WHAT YOU SHOULD DO: Would you transcribe the listing that follows word for word, skipping pictures?

AVAILABLE DATA:

════

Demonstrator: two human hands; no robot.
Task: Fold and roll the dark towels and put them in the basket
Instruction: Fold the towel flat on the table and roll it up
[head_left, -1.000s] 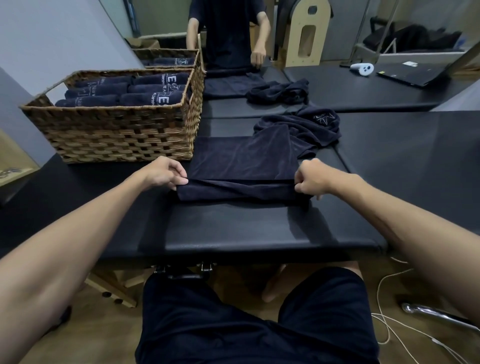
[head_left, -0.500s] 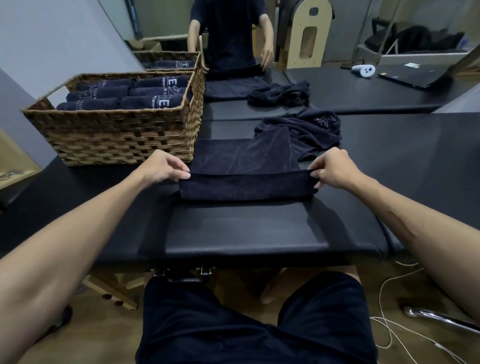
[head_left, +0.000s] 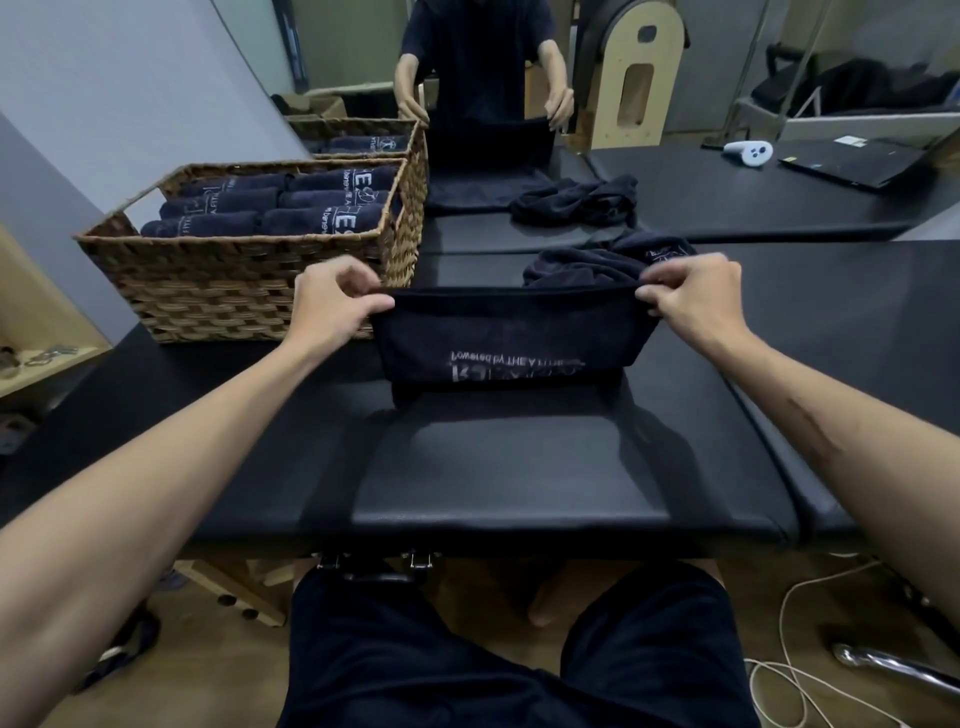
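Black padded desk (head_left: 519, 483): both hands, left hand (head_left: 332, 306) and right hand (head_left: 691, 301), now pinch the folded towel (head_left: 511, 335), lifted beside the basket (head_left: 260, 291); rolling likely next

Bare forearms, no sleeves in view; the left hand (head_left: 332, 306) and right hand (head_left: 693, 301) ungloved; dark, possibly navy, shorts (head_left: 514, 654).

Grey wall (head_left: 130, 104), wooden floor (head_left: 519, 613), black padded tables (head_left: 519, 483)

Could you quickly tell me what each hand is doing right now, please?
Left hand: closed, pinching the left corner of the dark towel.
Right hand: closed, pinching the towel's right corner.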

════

TASK ANSWER:
Demonstrator: two human hands; no robot.
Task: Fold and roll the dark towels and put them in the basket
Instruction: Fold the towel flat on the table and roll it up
[head_left, -1.000s] 
[head_left, -0.500s] 
[head_left, +0.000s] 
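Black padded desk (head_left: 519, 483): both hands, left hand (head_left: 332, 306) and right hand (head_left: 691, 301), now pinch the folded towel (head_left: 511, 335), lifted beside the basket (head_left: 260, 291); rolling likely next

Bare forearms, no sleeves in view; the left hand (head_left: 332, 306) and right hand (head_left: 693, 301) ungloved; dark, possibly navy, shorts (head_left: 514, 654).

Grey wall (head_left: 130, 104), wooden floor (head_left: 519, 613), black padded tables (head_left: 519, 483)

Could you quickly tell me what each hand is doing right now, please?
Left hand: closed, pinching the left corner of the dark towel.
Right hand: closed, pinching the towel's right corner.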

This answer requires no additional content.